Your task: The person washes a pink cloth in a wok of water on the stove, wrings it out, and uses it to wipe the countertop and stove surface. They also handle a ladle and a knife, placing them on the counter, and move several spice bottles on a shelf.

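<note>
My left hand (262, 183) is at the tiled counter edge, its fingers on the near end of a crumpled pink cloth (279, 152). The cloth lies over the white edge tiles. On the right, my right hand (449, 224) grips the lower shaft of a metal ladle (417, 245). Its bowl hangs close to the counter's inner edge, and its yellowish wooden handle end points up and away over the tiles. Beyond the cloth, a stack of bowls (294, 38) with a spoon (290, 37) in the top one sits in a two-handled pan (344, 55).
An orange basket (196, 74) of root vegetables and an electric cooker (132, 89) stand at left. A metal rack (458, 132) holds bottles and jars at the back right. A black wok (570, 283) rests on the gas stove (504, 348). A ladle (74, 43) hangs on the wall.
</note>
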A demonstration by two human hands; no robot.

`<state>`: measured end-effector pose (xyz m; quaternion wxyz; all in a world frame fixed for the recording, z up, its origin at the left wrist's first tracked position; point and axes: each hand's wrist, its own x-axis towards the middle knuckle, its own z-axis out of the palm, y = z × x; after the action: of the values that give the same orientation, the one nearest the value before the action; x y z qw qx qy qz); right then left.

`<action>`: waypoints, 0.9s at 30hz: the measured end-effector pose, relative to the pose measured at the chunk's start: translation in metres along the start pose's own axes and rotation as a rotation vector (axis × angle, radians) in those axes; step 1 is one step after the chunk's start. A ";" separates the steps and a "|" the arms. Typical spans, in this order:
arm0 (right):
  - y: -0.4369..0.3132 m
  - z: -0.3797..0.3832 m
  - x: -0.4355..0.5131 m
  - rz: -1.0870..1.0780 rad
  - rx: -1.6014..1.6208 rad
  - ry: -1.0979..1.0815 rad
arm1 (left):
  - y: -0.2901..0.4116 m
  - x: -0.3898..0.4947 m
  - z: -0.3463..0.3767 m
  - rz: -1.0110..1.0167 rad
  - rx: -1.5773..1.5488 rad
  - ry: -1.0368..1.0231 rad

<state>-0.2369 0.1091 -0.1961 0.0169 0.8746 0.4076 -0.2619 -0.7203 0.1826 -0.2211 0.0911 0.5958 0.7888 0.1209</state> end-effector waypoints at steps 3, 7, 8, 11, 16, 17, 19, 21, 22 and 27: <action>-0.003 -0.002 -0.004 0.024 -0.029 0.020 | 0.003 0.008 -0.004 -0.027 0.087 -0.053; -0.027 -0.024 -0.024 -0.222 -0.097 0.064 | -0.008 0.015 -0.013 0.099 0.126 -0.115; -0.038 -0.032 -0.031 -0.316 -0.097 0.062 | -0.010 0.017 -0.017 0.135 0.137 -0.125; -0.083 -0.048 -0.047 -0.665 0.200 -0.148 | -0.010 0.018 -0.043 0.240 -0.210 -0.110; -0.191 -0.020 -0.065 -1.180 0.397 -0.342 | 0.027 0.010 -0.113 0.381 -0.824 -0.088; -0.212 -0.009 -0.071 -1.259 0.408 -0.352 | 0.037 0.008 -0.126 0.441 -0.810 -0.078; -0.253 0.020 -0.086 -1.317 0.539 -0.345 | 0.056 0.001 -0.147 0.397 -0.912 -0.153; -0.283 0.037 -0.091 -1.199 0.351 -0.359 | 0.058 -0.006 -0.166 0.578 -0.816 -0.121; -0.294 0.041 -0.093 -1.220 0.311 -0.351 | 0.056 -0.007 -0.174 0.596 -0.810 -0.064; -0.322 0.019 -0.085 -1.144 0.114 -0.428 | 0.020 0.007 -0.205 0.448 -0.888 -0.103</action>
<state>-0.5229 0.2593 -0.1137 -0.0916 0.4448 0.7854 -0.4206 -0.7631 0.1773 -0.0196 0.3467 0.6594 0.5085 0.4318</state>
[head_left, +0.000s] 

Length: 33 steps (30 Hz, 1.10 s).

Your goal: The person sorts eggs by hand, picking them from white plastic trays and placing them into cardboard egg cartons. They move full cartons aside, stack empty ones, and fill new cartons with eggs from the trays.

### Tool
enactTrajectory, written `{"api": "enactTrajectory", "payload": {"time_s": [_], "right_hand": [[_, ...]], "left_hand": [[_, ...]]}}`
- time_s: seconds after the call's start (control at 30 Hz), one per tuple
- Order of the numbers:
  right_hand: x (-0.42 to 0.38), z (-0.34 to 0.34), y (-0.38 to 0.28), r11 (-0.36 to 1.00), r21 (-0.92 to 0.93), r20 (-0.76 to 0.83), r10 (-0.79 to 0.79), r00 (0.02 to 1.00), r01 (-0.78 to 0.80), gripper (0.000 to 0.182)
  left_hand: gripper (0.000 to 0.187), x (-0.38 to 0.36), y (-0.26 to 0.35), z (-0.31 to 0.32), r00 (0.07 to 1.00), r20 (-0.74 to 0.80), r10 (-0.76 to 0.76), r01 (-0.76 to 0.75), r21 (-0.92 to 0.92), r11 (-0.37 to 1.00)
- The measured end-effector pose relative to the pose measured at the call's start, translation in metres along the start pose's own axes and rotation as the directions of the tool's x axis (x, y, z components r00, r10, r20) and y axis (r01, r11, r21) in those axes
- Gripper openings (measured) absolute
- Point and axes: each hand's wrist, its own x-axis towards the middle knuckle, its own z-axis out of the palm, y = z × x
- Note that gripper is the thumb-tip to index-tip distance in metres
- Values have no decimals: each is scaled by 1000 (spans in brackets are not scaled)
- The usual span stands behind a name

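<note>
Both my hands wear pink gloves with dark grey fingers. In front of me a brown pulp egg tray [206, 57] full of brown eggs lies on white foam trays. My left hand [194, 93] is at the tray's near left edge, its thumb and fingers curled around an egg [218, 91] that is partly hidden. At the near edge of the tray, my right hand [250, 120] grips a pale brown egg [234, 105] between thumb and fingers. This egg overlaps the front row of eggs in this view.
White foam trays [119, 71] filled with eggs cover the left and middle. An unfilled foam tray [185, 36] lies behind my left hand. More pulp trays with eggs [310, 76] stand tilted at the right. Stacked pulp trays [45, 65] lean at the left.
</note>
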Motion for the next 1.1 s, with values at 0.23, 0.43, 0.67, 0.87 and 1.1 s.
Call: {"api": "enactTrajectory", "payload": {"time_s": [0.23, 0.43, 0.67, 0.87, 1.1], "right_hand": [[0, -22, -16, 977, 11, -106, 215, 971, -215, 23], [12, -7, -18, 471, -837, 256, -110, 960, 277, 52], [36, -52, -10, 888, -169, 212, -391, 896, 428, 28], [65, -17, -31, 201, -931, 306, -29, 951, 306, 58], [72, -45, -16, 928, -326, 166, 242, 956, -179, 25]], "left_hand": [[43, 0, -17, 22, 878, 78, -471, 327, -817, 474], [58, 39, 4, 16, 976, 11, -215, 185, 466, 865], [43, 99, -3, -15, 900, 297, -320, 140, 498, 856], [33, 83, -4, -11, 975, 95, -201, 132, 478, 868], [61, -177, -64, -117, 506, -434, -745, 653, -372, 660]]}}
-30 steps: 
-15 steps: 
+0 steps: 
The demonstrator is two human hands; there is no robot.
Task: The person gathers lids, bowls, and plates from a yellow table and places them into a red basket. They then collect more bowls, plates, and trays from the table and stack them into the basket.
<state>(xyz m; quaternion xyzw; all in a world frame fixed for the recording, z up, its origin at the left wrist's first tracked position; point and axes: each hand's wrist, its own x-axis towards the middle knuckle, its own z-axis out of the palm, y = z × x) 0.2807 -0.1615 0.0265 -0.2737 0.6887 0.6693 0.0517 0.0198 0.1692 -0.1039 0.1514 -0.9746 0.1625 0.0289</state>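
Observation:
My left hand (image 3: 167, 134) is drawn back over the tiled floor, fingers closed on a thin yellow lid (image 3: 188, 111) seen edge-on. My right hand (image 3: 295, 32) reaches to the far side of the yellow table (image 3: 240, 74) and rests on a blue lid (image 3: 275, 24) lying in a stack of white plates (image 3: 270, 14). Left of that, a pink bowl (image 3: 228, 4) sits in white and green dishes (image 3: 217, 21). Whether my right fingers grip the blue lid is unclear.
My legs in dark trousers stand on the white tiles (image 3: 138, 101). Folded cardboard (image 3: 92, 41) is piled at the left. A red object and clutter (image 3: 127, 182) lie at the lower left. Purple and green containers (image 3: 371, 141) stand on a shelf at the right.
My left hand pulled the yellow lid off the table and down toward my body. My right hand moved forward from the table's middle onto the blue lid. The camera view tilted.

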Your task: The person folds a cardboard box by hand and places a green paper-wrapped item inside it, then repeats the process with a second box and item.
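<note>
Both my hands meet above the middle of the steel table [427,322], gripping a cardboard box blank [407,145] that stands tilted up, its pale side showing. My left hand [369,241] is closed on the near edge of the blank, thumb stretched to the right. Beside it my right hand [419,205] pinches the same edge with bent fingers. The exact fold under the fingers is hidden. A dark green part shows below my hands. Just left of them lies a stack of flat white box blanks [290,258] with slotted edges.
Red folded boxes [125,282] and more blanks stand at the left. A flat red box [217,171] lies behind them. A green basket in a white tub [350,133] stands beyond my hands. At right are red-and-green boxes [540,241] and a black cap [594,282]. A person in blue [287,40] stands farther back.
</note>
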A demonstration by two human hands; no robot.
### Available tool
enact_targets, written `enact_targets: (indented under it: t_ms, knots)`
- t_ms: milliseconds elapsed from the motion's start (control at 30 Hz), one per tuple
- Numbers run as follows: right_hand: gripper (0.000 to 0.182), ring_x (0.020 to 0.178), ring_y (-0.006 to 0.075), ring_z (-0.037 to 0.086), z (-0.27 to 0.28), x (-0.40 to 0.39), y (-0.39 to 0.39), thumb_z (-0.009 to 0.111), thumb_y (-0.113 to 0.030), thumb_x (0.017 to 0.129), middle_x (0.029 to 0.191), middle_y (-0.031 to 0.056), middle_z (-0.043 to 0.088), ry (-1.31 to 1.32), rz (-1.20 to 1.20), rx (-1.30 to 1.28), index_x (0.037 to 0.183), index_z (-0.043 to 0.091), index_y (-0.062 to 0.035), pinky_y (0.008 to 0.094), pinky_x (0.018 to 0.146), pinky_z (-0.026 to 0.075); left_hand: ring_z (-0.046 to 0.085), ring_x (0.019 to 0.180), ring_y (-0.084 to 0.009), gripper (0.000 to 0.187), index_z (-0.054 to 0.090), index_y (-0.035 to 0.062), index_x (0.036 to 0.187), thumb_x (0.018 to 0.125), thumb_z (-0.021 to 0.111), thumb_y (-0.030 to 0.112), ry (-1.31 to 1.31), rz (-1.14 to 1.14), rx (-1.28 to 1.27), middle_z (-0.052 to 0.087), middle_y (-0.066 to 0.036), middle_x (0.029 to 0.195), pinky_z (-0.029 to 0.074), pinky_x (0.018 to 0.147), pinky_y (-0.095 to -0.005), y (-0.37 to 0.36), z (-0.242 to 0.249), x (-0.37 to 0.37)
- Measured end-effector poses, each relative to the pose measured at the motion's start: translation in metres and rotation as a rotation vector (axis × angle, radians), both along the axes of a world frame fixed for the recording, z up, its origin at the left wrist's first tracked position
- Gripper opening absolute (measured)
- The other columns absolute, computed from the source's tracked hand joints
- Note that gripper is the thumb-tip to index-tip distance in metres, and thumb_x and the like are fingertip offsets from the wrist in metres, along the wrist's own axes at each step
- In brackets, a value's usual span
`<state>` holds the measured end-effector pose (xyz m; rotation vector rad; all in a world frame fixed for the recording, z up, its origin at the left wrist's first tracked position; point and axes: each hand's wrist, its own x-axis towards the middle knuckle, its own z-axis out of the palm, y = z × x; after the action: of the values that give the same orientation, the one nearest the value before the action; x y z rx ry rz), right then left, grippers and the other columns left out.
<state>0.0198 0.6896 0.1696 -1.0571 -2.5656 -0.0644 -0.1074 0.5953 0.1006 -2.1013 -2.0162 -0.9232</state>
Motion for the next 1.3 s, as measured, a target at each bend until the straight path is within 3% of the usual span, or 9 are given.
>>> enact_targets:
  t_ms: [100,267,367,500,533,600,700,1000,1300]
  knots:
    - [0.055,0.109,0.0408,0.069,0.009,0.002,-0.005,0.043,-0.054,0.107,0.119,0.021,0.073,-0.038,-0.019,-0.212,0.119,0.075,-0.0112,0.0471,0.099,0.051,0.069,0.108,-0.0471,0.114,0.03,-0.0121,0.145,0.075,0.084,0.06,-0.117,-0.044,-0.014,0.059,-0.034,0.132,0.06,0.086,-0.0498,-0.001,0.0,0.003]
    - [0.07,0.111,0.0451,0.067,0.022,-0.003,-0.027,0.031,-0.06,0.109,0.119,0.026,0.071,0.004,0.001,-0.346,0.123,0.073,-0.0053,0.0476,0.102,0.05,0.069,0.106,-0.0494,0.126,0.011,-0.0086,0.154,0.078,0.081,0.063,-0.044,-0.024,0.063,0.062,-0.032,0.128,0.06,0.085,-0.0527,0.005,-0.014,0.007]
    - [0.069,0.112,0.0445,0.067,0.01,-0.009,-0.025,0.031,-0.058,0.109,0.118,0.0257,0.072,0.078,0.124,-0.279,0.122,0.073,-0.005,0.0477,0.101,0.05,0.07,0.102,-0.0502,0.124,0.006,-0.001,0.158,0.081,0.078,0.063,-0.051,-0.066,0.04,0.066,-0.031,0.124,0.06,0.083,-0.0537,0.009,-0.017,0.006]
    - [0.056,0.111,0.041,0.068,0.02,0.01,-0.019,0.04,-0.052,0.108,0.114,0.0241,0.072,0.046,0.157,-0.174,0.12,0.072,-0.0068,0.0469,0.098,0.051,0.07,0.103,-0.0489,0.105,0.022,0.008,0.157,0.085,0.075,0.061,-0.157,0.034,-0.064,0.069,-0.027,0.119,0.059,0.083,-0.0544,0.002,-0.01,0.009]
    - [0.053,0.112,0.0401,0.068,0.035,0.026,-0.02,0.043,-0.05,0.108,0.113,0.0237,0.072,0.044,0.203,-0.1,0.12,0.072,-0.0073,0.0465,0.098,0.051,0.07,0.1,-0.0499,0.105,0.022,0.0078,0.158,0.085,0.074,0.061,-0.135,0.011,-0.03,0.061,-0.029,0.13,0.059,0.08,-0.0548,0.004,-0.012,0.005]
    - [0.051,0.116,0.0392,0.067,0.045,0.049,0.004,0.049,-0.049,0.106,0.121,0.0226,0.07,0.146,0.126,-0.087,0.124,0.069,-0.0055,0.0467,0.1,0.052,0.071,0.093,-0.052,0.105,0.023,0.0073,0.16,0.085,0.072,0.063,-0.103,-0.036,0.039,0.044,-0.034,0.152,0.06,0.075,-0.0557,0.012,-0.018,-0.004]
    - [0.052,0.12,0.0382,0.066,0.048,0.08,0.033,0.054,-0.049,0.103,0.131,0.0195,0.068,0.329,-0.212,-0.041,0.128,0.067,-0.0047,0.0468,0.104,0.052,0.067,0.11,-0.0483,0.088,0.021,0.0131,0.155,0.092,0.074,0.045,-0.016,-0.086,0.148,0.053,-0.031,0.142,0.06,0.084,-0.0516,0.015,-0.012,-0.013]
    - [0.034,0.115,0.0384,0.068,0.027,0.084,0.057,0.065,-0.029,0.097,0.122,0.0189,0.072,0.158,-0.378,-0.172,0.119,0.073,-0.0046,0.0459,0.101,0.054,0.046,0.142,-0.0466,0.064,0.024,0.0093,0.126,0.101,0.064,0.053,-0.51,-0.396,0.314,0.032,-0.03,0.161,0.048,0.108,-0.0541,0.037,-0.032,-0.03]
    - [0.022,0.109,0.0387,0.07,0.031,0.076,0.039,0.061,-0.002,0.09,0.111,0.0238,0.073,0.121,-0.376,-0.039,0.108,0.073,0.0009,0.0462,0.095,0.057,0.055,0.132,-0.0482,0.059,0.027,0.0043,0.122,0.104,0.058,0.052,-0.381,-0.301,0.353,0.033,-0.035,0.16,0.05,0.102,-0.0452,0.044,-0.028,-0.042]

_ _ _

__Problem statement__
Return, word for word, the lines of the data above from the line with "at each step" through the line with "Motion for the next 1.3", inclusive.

__Answer box__
- Note that gripper is the thumb-tip to index-tip distance in metres, and thumb_x and the like are fingertip offsets from the wrist in metres, along the wrist's own axes at each step
- In brackets, a value's usual span
`<state>` holds the measured end-effector pose (xyz m; rotation vector rad; all in a world frame fixed for the recording, z up, its origin at the left wrist's first tracked position; point and axes: each hand's wrist, its own x-axis towards the middle knuckle, its own z-axis out of the palm, y = z × x; after the action: of the values that give the same orientation, the one nearest the value before the action; x y z rx ry rz), right then left, grippers and the other columns left out.
<state>0.0198 0.6896 0.1696 -1.0571 -2.5656 -0.0644 -0.1074 0.5953 0.1006 -2.1013 -2.0162 -0.9232</state>
Motion for the next 1.3 s, as measured, a target at each bend until the straight path is within 3% of the usual span, or 9 are given.

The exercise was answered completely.